■ **Work to complete**
Starting at the line that contains "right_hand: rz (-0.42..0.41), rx" and ending at the line that contains "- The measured", the lines below are to be given again exactly, with nothing added.

Supplied data START

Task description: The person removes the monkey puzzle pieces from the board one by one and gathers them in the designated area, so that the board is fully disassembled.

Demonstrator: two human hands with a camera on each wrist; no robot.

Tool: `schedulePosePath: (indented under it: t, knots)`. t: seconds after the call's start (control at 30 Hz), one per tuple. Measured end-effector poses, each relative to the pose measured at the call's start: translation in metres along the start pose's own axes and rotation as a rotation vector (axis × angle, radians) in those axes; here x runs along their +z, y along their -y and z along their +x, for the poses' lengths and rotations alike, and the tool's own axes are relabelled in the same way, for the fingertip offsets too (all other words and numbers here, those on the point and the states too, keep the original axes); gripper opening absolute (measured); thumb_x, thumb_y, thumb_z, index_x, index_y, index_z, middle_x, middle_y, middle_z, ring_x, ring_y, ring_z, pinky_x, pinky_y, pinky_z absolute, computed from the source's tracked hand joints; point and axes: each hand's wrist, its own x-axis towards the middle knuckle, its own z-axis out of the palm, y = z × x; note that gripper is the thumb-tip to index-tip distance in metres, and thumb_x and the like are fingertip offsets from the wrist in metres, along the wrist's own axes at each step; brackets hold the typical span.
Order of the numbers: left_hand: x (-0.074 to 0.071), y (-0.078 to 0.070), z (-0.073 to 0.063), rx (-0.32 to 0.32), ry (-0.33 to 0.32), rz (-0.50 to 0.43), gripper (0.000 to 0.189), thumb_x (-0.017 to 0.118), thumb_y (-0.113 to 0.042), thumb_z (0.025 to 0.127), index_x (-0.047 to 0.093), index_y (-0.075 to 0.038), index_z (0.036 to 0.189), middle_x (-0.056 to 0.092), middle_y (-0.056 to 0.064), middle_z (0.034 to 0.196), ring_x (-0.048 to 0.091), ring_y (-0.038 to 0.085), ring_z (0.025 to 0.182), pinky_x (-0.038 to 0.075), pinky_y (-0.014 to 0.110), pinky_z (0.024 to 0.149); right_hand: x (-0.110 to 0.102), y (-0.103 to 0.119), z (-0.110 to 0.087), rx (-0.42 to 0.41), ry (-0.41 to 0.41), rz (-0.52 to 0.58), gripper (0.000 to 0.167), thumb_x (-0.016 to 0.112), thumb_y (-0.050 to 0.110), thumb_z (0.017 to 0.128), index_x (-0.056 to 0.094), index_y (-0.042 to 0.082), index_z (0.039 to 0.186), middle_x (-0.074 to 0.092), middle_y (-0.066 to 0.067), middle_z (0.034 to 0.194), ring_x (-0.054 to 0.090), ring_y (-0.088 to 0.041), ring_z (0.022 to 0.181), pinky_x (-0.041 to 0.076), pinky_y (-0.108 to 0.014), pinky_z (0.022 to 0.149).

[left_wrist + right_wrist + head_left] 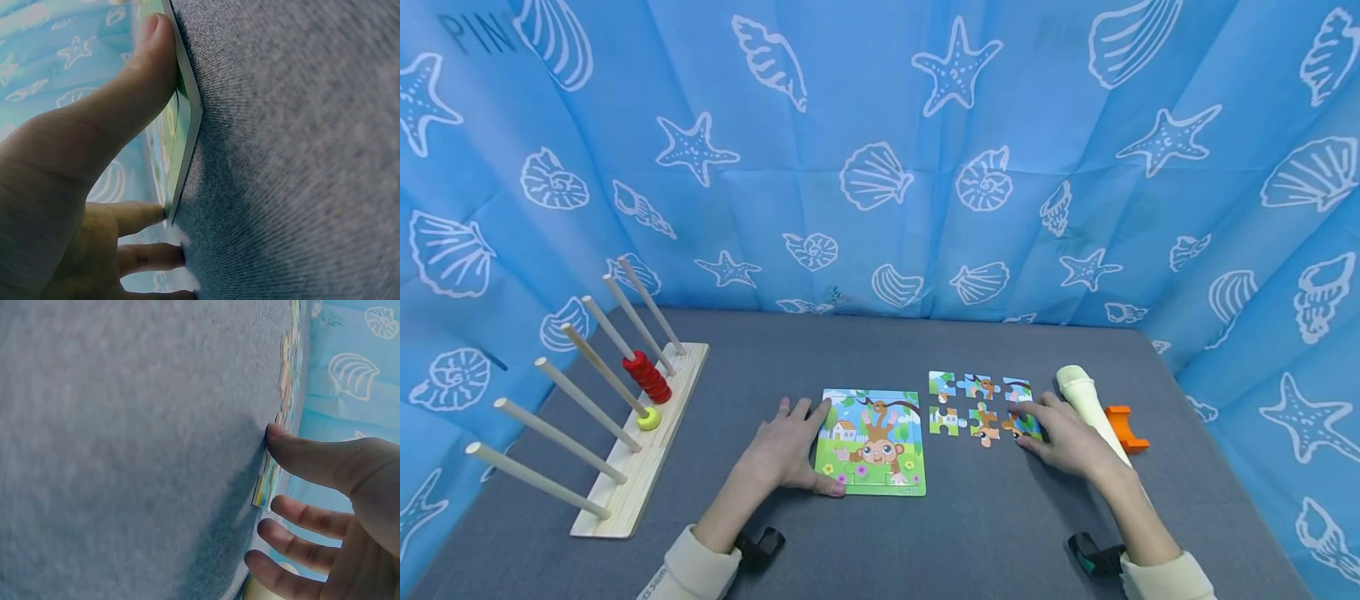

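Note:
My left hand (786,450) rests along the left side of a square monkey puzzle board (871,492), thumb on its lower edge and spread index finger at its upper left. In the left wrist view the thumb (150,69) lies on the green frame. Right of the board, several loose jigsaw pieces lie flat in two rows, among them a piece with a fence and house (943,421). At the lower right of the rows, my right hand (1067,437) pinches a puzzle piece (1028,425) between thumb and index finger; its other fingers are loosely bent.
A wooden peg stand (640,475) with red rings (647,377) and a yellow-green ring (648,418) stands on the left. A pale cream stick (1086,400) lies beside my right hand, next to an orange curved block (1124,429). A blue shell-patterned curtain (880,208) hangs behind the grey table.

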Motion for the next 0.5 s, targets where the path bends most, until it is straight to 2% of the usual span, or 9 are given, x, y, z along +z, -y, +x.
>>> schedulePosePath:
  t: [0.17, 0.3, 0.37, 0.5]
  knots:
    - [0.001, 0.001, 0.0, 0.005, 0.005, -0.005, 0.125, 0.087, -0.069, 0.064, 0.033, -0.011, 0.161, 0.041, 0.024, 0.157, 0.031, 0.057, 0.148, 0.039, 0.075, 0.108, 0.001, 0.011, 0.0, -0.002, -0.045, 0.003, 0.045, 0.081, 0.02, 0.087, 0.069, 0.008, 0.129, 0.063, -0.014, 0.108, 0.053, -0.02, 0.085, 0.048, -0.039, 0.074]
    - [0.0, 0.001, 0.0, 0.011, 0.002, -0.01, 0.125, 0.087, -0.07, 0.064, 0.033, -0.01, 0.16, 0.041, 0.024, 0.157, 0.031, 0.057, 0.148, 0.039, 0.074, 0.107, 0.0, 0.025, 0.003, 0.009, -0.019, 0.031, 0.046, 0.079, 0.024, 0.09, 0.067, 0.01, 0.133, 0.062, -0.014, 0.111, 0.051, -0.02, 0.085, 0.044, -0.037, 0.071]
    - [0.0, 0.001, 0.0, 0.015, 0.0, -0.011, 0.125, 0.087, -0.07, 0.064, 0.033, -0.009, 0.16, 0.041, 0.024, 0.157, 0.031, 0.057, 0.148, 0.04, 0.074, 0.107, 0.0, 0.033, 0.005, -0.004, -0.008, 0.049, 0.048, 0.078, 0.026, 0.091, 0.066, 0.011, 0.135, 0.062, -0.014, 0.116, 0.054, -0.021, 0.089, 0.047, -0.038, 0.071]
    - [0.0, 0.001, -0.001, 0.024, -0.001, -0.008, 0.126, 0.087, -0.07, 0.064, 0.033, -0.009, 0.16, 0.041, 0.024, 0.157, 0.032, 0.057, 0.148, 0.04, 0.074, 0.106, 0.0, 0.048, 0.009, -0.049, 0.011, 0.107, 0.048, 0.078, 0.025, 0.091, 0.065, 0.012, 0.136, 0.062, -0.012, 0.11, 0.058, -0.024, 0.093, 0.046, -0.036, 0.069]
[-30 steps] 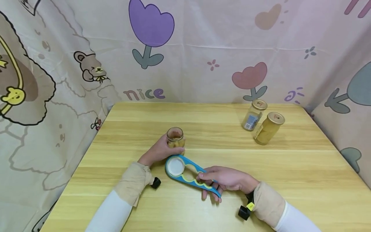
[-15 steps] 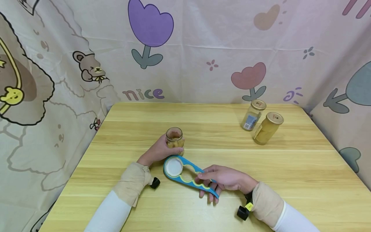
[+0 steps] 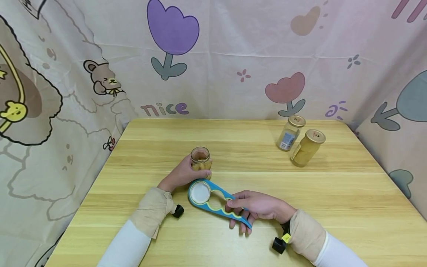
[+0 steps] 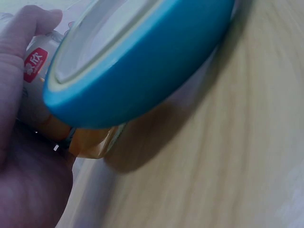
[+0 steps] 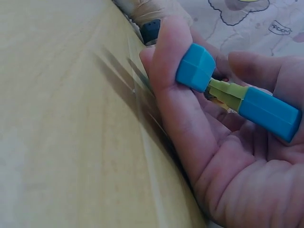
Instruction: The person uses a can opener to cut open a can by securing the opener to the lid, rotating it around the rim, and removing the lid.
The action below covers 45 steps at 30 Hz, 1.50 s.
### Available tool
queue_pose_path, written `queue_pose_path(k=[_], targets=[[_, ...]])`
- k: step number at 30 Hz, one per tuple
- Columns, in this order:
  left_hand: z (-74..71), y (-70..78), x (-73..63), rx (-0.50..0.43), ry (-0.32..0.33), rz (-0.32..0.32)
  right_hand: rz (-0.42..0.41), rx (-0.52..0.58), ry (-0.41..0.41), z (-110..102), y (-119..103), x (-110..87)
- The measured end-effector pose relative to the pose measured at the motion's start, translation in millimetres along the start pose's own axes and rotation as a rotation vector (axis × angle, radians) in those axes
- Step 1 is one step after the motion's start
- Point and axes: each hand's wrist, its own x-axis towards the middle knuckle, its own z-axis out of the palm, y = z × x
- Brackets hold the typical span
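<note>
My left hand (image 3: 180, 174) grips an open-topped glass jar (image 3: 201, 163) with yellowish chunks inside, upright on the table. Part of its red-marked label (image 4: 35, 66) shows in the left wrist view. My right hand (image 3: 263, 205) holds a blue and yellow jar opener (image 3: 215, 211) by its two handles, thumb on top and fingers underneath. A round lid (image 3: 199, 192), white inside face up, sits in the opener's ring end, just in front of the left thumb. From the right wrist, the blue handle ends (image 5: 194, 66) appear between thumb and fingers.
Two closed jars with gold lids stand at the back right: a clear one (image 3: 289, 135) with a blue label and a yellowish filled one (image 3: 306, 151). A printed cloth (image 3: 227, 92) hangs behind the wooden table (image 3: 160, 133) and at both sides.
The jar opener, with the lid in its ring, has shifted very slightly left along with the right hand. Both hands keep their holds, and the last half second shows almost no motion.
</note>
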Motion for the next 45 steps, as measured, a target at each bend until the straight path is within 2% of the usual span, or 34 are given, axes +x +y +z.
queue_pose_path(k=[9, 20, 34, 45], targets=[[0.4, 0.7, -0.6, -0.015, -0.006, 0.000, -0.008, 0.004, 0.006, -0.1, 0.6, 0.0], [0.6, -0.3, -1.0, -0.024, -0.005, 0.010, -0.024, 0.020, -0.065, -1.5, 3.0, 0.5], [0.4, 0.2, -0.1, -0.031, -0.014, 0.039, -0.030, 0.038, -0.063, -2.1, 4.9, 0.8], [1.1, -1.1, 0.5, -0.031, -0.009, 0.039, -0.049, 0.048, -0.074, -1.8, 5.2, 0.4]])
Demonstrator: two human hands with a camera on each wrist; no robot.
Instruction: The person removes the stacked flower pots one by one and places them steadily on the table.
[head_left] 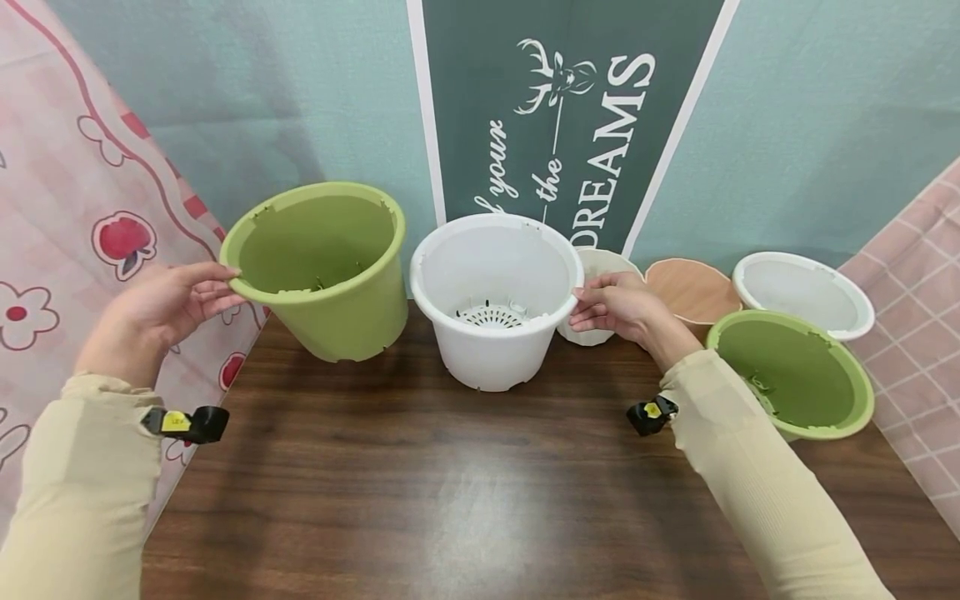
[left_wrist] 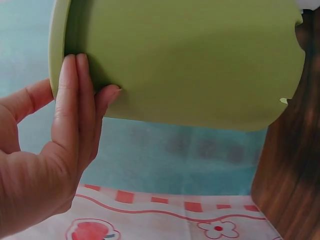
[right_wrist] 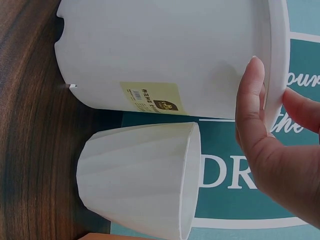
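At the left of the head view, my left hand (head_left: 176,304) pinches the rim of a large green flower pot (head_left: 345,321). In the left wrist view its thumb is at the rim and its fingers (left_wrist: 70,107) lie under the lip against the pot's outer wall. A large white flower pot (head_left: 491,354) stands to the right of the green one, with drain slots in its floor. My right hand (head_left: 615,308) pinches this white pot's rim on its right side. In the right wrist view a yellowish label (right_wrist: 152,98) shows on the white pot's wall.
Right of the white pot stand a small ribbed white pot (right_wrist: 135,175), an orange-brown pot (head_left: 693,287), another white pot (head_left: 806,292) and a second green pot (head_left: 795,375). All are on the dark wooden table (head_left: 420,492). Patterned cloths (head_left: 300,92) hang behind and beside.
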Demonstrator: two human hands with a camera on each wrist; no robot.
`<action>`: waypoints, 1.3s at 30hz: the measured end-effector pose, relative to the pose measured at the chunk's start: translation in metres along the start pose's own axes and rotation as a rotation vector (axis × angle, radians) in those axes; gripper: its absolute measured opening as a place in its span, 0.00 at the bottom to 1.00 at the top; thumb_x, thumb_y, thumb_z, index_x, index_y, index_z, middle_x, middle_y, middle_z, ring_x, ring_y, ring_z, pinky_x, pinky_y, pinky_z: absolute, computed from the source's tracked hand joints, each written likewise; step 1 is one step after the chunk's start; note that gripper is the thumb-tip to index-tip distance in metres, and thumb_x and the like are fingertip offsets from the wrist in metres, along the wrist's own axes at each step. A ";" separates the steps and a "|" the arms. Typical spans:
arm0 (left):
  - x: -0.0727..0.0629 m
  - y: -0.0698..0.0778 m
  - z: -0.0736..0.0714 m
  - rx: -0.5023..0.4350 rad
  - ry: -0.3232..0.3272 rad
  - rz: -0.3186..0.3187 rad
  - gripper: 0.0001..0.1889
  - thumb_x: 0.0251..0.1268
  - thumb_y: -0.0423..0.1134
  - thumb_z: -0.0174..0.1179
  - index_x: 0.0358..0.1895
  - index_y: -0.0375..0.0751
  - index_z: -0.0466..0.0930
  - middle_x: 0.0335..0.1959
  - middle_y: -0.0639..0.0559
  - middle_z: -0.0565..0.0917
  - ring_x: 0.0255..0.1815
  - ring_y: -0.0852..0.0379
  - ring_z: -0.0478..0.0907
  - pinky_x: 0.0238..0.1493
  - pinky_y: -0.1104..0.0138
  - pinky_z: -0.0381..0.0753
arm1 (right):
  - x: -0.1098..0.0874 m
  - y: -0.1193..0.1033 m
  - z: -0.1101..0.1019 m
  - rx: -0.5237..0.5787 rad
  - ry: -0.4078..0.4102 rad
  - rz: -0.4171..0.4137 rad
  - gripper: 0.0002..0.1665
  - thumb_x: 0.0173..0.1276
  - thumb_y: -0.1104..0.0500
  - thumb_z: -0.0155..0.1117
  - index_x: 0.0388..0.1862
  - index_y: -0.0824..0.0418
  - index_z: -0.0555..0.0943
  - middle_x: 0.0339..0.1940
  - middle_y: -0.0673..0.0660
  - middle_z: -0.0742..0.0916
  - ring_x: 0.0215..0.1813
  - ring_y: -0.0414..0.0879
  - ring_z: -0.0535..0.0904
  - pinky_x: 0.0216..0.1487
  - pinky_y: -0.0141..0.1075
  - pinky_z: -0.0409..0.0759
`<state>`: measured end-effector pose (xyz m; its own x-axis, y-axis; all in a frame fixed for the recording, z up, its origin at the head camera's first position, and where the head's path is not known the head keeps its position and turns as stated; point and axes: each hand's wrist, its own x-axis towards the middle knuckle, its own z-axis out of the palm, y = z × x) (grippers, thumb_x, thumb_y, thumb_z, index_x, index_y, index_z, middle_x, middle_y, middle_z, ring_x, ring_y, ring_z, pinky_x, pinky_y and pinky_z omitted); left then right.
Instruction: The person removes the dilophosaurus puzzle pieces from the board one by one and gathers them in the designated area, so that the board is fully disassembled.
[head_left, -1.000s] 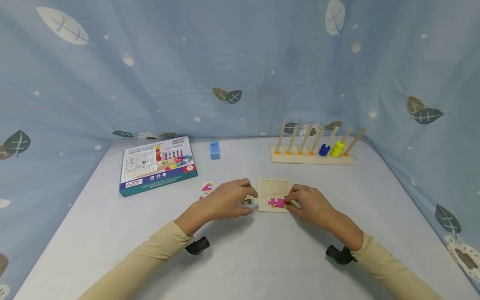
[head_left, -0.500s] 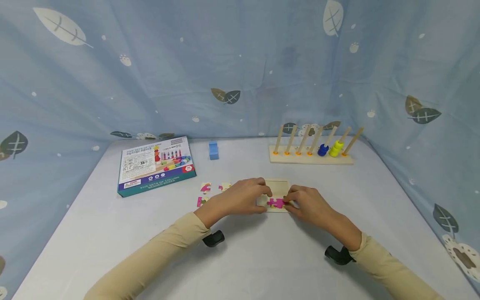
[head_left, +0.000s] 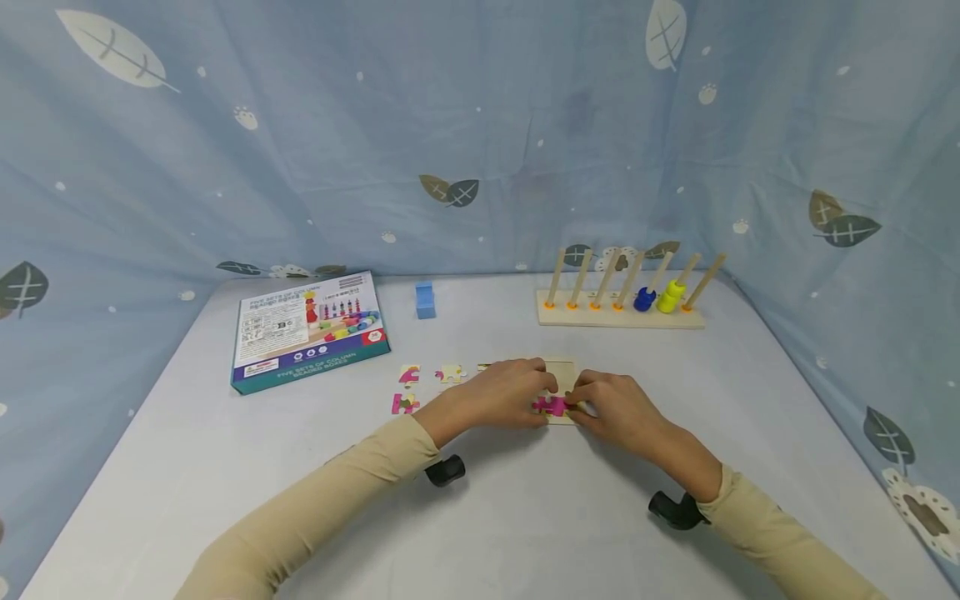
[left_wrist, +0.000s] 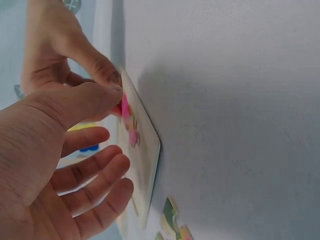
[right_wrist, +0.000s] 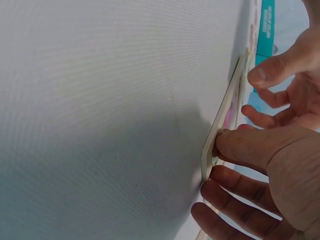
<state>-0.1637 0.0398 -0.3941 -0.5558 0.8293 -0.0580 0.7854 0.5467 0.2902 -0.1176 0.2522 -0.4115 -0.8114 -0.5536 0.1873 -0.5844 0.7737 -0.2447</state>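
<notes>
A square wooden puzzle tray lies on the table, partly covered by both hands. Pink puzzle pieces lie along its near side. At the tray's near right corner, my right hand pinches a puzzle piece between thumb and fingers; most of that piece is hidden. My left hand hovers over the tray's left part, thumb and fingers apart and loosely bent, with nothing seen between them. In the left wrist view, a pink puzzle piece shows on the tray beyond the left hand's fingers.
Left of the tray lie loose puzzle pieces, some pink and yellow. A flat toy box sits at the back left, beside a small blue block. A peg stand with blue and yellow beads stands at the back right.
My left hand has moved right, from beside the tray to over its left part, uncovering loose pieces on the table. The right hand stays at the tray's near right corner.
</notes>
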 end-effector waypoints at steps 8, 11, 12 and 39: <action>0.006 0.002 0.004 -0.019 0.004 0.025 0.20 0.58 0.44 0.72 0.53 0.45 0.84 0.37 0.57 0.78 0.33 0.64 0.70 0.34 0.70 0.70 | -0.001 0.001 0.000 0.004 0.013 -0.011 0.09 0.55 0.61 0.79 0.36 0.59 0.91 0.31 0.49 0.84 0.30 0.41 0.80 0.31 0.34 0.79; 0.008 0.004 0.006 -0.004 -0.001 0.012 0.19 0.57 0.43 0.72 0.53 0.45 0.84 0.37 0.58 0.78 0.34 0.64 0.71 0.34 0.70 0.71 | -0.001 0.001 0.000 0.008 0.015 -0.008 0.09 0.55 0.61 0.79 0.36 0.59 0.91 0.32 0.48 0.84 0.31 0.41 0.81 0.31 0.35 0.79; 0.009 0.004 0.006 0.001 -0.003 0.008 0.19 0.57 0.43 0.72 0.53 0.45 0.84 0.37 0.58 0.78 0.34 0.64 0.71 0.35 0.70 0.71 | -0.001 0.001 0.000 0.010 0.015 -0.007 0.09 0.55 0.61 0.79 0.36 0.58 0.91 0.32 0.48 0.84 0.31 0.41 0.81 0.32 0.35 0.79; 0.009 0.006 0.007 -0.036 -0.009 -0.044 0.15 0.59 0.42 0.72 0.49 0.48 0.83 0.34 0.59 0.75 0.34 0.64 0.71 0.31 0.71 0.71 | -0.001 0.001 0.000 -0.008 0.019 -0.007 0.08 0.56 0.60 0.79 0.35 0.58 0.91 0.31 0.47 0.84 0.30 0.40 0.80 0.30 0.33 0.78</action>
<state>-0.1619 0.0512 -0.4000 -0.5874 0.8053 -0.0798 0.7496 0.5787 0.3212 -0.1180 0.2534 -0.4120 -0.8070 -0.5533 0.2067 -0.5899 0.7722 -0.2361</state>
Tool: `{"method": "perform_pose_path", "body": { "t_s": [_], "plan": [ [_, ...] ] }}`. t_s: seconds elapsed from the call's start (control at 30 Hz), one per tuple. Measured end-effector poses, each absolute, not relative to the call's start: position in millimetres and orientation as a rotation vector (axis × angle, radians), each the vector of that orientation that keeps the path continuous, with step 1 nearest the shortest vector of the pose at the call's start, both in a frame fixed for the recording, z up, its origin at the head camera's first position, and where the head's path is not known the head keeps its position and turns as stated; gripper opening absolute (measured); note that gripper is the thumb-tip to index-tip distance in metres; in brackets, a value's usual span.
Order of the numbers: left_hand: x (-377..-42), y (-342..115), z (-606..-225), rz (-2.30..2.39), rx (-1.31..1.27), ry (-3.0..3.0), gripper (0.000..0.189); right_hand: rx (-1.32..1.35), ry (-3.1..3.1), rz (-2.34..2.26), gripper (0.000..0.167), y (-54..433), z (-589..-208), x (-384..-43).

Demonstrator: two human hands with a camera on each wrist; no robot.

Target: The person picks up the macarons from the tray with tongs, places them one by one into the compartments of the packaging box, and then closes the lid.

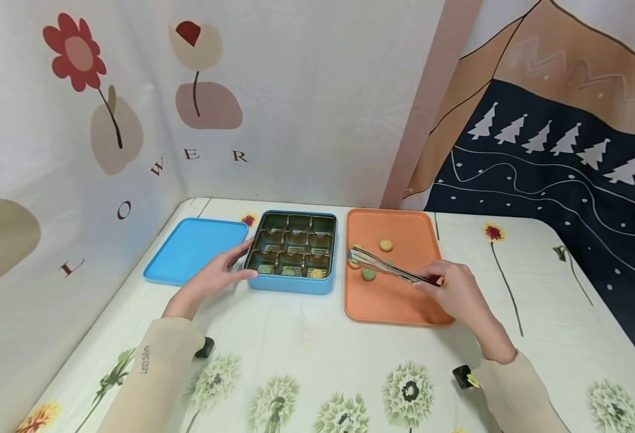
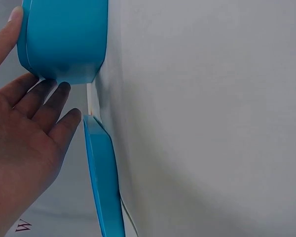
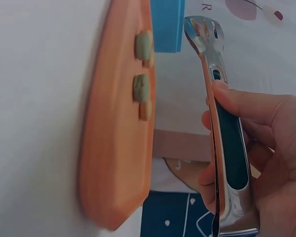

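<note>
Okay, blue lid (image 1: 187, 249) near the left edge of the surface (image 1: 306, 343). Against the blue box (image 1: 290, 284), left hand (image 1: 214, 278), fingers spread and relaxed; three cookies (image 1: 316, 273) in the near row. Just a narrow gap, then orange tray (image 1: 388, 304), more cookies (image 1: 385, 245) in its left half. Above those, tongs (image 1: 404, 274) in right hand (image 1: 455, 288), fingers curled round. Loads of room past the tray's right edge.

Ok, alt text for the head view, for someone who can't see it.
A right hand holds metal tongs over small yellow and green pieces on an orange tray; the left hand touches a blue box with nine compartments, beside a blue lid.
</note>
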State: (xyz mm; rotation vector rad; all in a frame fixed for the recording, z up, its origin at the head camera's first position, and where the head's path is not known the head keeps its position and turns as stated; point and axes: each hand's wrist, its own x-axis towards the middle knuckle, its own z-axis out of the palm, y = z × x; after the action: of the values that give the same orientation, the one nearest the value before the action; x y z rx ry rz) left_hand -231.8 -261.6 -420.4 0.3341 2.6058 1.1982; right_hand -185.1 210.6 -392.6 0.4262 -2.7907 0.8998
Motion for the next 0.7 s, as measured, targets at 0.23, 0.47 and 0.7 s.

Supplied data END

■ **Exercise result**
  right_hand: rz (-0.42..0.41), rx (-0.52..0.58), ry (-0.41..0.41), z (-110..102), y (-119..103), x (-110..87)
- The measured end-effector pose relative to the pose measured at the motion's start, translation in millimetres along the start pose's own axes and rotation as a rotation vector (axis × angle, radians) in those axes

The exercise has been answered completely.